The Shawnee Regional High School senior plays records professionally, like his dad, Daryle, did when he was a student - and still does.

And Darien's paternal grandfather, the late Don "DJ Duke" Seidman, kept South Philly school dances hopping.

"To be a DJ, you have to feel the music and really be a part of it," explains Darien, 17, who regularly spins at the H2O Beach Club in Berlin Township as well as at Coffee Talk, a java joint in Stone Harbor.

"My dad let me play for a few sets at parties when I was 13," he recalls. "That's how I started to learn."

As Darien walks me through a formidable sound equipment setup at the family's Medford home, Daryle, 46, beams. He started out playing 45 r.p.m. singles at Marlton Middle School dances in 1979; Darien mixes new and old tunes using MP3 files and digital platters that function like old-school vinyl, but better.

"The business," Daryle notes, "has changed."

YouTube and other online channels offer oceans of new music 24/7. Facebook, Twitter, and other social media enable DJs to swap music files and hear fresh sounds with an ease Daryle could only have imagined when he published a tip sheet for professionals in the '80s.

But it's still a DJ's job to fill a dance floor and keep it that way.

"People like to dance. People like to have fun," says Daryle, whose full-time gig is in marketing for a bank. "And you need a good beat."

The thumpy pulse of what was once derided as disco - a genre that allegedly died in 1980 - seems stronger than ever. And as the American audience for dance music of all kinds has grown, celebrity DJs like Aoki, Tiesto, and David Guetta have headlined shows in Las Vegas and Atlantic City.

"DJing is essentially a live performance," notes Darien, who has his own website - djdseid.com - as well as a signature look and logo.

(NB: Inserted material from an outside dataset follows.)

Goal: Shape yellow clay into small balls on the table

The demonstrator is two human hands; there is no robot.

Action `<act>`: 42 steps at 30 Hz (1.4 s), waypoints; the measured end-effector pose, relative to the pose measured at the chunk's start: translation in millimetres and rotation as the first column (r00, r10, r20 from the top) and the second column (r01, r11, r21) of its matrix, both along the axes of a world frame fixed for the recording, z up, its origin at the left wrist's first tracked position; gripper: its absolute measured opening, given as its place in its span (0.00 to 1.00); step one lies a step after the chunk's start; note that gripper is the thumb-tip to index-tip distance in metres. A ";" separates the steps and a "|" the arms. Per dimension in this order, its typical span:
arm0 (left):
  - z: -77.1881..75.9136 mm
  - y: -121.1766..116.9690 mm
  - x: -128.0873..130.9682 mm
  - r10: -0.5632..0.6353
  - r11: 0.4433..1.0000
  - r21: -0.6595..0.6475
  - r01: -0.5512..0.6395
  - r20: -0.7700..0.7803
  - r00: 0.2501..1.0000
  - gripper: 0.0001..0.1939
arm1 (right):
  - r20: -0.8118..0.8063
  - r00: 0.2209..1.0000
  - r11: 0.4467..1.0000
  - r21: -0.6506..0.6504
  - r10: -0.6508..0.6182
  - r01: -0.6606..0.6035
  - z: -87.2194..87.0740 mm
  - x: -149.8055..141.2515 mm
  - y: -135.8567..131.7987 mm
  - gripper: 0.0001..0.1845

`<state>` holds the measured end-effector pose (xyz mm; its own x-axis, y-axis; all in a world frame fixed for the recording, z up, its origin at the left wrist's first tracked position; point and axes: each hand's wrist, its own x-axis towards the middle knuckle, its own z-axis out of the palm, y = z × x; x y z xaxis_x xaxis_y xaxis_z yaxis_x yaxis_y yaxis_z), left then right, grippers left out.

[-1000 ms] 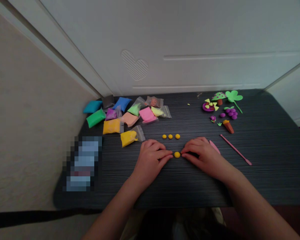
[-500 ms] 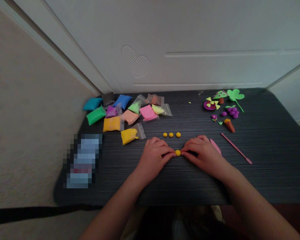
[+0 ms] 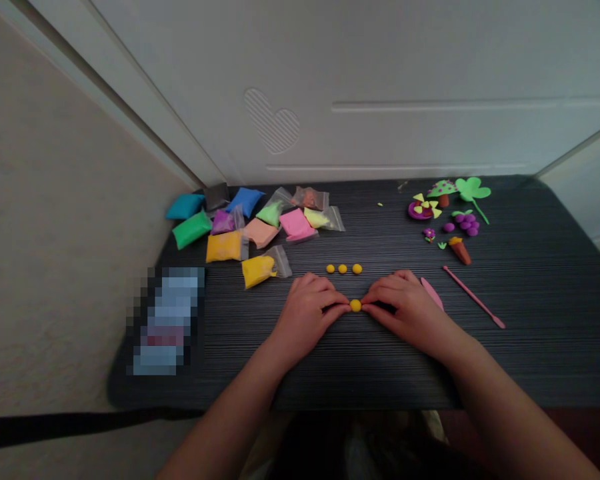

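Between my two hands, low over the dark table [image 3: 320, 380], is a small yellow clay ball [image 3: 355, 305]. My left hand [image 3: 310, 310] pinches its left side with thumb and fingertips. From the other side my right hand [image 3: 403, 303] pinches it the same way. Just beyond my fingers, three yellow clay balls [image 3: 343, 269] lie in a short row. A pink clay knife [image 3: 432, 294] lies partly hidden behind my right hand. Further right rests a thin pink modelling tool [image 3: 473, 297].
Several bags of coloured clay lie back left, an open yellow bag [image 3: 260, 271] nearest. Back right are clay figures: a green clover [image 3: 473, 190], purple grapes [image 3: 467, 224], a mushroom [image 3: 443, 190] and a brown cone [image 3: 461, 251]. A blurred-out phone [image 3: 167, 321] lies left. A white panel [image 3: 380, 140] stands behind.
Almost nothing differs. Both hands keep their pinch on the yellow ball at the same spot, and the view has shifted very slightly.
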<state>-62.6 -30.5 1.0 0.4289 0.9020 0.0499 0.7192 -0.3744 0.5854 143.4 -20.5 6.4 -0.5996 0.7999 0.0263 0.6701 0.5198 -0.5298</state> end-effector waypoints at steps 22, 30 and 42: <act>1.1 -2.7 0.7 -0.076 0.996 0.044 0.078 -0.050 0.996 0.09 | -0.018 1.000 1.000 0.016 0.002 -0.002 2.8 -1.9 -2.0 0.09; 3.4 -4.6 1.8 -0.081 0.996 0.038 0.083 -0.067 0.994 0.10 | -0.048 0.999 0.999 0.039 -0.021 0.023 3.2 -3.4 -3.8 0.08; 3.3 -3.5 0.1 -0.057 0.998 0.037 0.057 0.000 0.998 0.08 | -0.093 0.994 0.997 0.038 -0.057 0.060 5.9 -2.8 -3.2 0.08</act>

"You're creating something no one's ever heard before," he adds. "There are so many things you can do, effects-wise, to manipulate the music and make it your own. The mashup mixes I do are a way to make two favorite songs into one super song."

Darien's taste is broad, like his dad's. He spins pop hits, vintage hip-hop, house, trance, even classic rock - albeit in the form of remixes, like one that transforms Steppenwolf's "Magic Carpet Ride" into a jittery electro explosion.

In addition to learning the basics at home, Darien went to gigs where his dad taught him the basics. Together, they've learned the digital vinyl technology.

"It's a revolution," Daryle says. The programmable discs rotate on turntables, a stylus on the end of a tone arm picks up the signal, and the records can be stopped, started, scratched, and otherwise manipulated by hand.

"It's got a classic vinyl feel," Darien says. "With a new age spin on it."

He cues up a propulsive 2010 cut called "Apes from Space," by Aaren San, which has a zippy, robotic pulse.

The music may be different from, say, Sister Sledge, but the turntables harken back to an earlier age of playing records in public.

"He's not just a glorified iPod operator," Daryle says. "He's not a music librarian or a human jukebox. With the technology, a DJ can be much more responsive and interactive."

It also adds a human dimension to a sound designed to make bodies want to move.

"A lot of people, when they see the DJ's laptop, like to believe that all he's doing is pushing buttons," Darien says. "But there's really a lot of work that goes behind it. Especially when you have the vinyl components."

Turns out that music runs deep in the Seidman household. Both father and son play keyboards; Daryle's wife, Lisa, is a vocalist, as was her mother.

"Darien," his dad says, "is continuing a family tradition."